Je ne fais pas de bruit. Je te laisse dormir. Le plus silencieusement que je le puisse je sors de l’appartement. Après avoir enfilé mes vêtements en manquant de me foutre par terre. A la boulangère je demande quatre croissants. Deux chacun, c’est le minimum me semble-t-il. Tu es toute petite. Mais tu as le ventre aussi grand que tes yeux verts. Il n’y a pas plus à soigner que toi sur cette Terre je crois. Et même si je me laisse abuser par la tristesse qu’il y a parfois au fond de tes yeux, tu es ma cause. Si un jour j’entre au Paradis, ce sera sans doute pour l’amour que je t’aurai porté. Parce que tu n’es ni ma sœur, si ma fille, ni ma mère, ni ma femme. J’aurai envi de dire à la boulangère que ces croissants sont pour toi. « Je vais aussi vous prendre un œuf Kinder » dis-je après une hésitation du regard en sortant ma monnaie. Je veux te voir sourire lorsque tu te lèveras. Tu prétends à ta mère que je fais mieux le chocolat au lait. Je compte me défoncer pour que ça dure. Je veux te voir sourire. Lécher négligemment tes lèvres avec ta langue. Le dessous de ton nez que tu auras plongé dans ton bol comme d’habitude.

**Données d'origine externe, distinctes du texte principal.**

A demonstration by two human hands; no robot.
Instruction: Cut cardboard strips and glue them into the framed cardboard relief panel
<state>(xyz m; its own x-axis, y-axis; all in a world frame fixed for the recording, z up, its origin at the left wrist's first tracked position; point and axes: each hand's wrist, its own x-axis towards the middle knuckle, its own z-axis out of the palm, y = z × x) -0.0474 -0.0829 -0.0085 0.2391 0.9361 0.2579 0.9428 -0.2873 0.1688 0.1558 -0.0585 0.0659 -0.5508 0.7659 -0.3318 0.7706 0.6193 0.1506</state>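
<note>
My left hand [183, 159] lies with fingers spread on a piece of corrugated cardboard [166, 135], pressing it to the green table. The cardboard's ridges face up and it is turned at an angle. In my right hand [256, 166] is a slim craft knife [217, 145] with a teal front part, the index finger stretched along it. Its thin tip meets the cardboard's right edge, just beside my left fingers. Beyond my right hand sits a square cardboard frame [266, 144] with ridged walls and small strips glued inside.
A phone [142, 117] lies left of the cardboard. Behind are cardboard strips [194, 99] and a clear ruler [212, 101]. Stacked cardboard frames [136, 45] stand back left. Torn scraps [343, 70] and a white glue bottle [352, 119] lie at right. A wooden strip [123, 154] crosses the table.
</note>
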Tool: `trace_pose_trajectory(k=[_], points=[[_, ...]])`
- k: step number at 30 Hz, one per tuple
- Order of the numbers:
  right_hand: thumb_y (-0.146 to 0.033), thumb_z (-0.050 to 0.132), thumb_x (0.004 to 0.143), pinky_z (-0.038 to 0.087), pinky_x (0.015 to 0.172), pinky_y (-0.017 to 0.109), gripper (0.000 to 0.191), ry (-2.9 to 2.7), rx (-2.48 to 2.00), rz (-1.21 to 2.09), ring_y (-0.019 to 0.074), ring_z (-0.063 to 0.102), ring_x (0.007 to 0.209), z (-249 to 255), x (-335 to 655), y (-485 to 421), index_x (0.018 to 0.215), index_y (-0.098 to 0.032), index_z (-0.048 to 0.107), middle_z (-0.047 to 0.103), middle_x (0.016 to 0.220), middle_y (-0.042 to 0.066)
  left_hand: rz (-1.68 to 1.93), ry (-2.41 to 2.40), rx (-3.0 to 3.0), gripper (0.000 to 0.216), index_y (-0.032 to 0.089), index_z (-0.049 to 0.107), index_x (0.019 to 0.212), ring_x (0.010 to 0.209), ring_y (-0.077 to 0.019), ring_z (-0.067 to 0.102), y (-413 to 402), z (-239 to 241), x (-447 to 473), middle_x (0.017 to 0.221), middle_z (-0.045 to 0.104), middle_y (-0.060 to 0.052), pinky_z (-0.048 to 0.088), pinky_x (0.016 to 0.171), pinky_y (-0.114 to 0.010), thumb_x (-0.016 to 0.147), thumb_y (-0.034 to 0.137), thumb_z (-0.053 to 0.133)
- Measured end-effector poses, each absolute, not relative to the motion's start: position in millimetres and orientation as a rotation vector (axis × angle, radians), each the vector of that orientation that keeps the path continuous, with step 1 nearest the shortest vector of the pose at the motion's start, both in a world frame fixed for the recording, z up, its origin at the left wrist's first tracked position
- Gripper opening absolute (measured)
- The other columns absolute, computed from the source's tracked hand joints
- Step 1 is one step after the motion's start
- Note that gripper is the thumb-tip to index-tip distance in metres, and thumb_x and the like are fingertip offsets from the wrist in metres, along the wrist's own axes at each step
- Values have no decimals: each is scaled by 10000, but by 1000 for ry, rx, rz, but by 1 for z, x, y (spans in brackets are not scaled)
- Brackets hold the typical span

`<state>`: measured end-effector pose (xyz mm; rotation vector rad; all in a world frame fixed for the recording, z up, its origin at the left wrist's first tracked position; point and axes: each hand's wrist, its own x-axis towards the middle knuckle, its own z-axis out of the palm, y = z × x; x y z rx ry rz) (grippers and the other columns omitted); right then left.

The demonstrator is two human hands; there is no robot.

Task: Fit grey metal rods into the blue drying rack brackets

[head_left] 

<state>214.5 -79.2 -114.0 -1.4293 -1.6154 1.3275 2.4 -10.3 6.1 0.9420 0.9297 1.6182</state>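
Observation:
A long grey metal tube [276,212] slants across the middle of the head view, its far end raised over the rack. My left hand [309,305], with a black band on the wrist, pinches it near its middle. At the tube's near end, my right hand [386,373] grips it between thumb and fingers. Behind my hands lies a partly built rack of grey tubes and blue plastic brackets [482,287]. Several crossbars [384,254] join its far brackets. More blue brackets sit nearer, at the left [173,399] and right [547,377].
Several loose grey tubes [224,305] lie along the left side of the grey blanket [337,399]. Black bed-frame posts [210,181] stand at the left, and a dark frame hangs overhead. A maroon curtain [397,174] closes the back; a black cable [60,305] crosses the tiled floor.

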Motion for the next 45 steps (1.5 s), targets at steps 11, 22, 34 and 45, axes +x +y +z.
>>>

Tu as pris tes aises. Ta brosse à dent fluo est oubliée sur la tablette au dessus du lavabo. Elle a l’air vachement con ta brosse à dent dinosaure. Mais c’est de âge les questions sur la préhistoire. « Tu as connu Vercingétorix ?» m’as-tu demandé l’autre fois. Il a fallu un sacré bouquin d’histoire pour t’expliquer que ce type dans une SM Citroën correspond à ma naissance. Que nous sommes tous les deux des dernières pages des livres d’histoire. « Lili, je n’ai que vingt-six ans. L’homo sapiens est apparu il y a au moins cent mille ans… Non je te jure c’est pas moi qui ai dessiné à Lascaux… J’en suis bien incapable… Même un bison… C’est toi l’artiste… ». Lili admet que je n’ai pas été là pour l’exécution de Louis XVI sur le place de la Concorde. Ni pour l’érection de l’obélisque de Louxor au même endroit. Tu me sers dans tes bras. Je vais accrocher ta serviette de bain sur la balcon. Tu t’excuses d’avoir oublié. Je rêve ?
Tu m’embrasses en me serrant dans tes bras. Angélique a peut-être raison de rigoler, j’ai aussi quelques problèmes avec mon horloge biologique. Je devrai lui en parler dès qu’elle rentrera du boulot. Lui dire aussi que La symphonie pastorale j’ai fini de le lire. Et qu’en effet je suis heureux de voir ce que Lili devient à mon contact. Que tout ce qu’on me dit de beau sur elle me rend radieux. Parce que je me dis que je n’y suis pas pour rien. Ma Lili n’est plus cette bagarreuse du n’importe quoi. Elle sait se bagarrer à présent. Elle veut toujours exister. Etre là. Mais elle ne se détruit plus. Elle ne cherche plus à détruire les autres. Elle a plus de dix ans, on se connaît pas depuis si longtemps. Mais elle est un peu mon bébé quand même. Je me sens pasteur.
Son parfum vanille accompagne ses déplacements tandis qu’elle dispose les bols. Elle me surveille de ses yeux qui brille. Elle dévore son croissant, son regard pétille.
Je ferme le côté de son cartable qui est ouvert, les portes de l’ascenseur s’ouvrent. On arrive essoufflé aux grilles de l’école. Un bisou et la voilà qui disparaît dans la cour, rejoignant son rang, courrant vers ses copines, la récitation du matin que cette fois, je crois, elle connais sur le bout des doigts. Il me reste moins d’un quart d’heure pour gagner ma classe.